Hijos de las nubes: la ultima colonia
(Documentary -- Spain-U.S.)
In 2008, Bardem was a guest of the FiSahara Film Festival in Dakhla, an Algerian refugee camp housing thousands of displaced Sahrawis (the term for people from Western Sahara). The injustice he saw galvanized the actor, who's been championing the cause ever since. "Sons of the Clouds" traces the history of the conflict in a generally praiseworthy manner, though Longoria, previously a producer, needs to do more to prove the suspect supposition that the Sahrawi loved their Spanish colonizers.
Far better is the way the docu explains how the Western Sahara became a pawn in the cynical game of Cold War realpolitik. In the 1970s, when the Spanish decided to offer the territory a referendum on self-determination, they found themselves in a battle with Morocco and Mauretania (the latter country largely ignored here), which both claimed ownership. The docu errs by failing to mention long-simmering tensions between Spain and Morocco over the city-colonies of Ceuta and Melilla, a crucial element in the backstory, and doesn't make enough of the area's valuable phosphate reserves.
It does better in explaining the subsequent political alignments, when the West, led by the U.S. and France, sided with Morocco against Soviet allies Algeria and Libya, who were arming the Sahrawis through the Polisario Front.
Since then, the situation has degenerated, with Morocco (leveraging its strategic importance as a moderate Arab state) building an enormous wall across the desert, cutting the territory in two, and refusing to allow the U.N. mandated referendum on independence. Diplomats interviewed boldly talk of Morocco's campaigns of bribery and intimidation, and those who've visited the Moroccan-controlled areas say they put other police states to shame.
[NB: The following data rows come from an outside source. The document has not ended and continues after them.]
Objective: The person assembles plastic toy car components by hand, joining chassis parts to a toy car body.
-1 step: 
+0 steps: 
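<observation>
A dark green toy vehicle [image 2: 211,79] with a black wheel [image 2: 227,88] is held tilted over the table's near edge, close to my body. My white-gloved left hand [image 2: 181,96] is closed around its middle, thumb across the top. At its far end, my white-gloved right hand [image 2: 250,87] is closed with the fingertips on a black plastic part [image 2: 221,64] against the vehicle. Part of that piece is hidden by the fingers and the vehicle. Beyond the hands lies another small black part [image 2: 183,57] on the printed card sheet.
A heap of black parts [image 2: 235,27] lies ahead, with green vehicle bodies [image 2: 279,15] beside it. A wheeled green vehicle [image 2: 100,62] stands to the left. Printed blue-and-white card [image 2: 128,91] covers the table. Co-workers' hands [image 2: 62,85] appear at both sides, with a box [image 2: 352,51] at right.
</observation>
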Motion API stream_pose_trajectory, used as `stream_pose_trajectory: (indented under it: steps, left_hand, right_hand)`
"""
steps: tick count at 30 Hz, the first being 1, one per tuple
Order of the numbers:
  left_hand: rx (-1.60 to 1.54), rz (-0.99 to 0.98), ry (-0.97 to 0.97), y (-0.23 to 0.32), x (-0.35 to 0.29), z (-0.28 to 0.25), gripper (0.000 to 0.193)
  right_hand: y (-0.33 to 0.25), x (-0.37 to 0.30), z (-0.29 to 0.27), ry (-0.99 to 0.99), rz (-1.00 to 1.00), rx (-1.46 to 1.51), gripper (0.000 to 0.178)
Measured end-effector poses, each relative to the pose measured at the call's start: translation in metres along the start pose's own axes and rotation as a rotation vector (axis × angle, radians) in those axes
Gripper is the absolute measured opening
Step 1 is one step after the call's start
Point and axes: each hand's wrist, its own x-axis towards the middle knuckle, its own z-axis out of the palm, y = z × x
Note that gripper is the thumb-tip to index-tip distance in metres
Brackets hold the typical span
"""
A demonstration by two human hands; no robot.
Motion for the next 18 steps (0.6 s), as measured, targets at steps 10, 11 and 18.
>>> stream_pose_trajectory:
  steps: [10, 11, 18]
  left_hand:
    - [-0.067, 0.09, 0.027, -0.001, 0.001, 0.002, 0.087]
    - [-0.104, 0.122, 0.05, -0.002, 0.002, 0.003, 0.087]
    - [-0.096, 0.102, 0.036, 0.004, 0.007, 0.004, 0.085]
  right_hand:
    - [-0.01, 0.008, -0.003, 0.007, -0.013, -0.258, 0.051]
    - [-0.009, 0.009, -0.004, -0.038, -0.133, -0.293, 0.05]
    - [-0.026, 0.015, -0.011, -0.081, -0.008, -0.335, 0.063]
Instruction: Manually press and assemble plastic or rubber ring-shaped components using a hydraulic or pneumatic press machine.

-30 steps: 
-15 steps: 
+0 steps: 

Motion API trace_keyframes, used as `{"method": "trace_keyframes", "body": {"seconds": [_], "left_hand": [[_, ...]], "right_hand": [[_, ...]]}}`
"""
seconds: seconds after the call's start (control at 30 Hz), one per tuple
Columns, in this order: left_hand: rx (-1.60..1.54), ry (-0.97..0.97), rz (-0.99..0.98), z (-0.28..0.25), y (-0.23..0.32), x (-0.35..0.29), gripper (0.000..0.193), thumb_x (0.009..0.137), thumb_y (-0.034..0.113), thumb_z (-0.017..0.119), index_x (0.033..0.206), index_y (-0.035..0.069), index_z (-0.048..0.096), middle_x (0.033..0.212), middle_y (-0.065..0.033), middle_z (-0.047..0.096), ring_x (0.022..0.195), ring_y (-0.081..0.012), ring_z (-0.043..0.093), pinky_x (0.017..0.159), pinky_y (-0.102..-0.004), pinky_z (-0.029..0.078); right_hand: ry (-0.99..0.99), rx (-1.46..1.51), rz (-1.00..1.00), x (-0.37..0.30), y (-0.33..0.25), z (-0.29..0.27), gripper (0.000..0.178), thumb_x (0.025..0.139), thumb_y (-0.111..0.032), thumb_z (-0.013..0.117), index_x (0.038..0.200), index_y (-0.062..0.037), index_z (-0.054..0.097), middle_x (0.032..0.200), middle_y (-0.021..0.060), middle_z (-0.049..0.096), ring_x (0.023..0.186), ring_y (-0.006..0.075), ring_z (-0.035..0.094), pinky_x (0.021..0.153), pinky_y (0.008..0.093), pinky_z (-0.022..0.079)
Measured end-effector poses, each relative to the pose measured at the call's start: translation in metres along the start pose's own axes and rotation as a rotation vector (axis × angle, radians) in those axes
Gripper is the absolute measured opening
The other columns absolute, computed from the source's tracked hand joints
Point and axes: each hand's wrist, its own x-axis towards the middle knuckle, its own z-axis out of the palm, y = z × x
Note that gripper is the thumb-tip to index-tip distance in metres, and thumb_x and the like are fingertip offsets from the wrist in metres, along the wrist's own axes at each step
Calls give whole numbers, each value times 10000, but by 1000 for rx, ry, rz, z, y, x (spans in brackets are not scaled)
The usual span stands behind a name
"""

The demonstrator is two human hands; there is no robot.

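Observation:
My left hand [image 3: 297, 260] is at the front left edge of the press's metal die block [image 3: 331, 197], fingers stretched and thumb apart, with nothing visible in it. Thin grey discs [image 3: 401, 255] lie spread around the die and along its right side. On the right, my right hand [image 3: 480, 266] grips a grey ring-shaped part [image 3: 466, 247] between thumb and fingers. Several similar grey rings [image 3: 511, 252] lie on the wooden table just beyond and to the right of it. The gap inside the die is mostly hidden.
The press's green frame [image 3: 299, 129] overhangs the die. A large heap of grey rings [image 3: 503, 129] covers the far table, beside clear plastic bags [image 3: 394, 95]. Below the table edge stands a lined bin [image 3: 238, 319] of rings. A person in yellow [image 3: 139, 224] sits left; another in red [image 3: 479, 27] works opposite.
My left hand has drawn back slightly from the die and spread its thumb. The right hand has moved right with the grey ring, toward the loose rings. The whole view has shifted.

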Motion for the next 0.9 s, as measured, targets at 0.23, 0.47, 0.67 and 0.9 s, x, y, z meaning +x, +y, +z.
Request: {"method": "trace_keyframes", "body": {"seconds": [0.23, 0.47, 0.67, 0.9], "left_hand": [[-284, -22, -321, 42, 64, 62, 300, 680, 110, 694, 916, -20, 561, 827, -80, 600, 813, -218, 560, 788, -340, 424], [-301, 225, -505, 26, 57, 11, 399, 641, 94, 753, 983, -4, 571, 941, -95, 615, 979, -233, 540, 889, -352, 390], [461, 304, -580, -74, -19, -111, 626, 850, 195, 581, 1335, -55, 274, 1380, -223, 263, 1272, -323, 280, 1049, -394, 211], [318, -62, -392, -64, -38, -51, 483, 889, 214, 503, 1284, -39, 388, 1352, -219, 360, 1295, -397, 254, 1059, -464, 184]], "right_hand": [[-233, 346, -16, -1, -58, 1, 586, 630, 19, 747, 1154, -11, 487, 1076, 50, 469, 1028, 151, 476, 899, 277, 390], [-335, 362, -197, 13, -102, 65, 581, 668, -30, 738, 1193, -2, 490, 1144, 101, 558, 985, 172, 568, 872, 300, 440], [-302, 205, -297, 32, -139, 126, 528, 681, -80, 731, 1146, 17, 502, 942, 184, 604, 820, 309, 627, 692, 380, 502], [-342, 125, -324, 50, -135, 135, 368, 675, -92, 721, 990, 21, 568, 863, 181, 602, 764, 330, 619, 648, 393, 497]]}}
As human rights activist Aminetu Haidar discouragingly says, young Sahrawis no longer believe a diplomatic solution is possible(current estimates of displaced Sahrawi refugees hover around 200,000). The docu ends on a slightly hopeful note, incorporating some recent positive developments, though cautious optimism can too easily turn into disappointment.
Visuals are straightforward, and the film's researchers are to be commended for finding a trove of archival material that, despite deterioration, adds much to the overall picture. Narrator Angie de Birch's vocal intonation is unfortunately not suited to cinematic ventures, and short animated sequences appear incongruously lifted from a child's cartoon.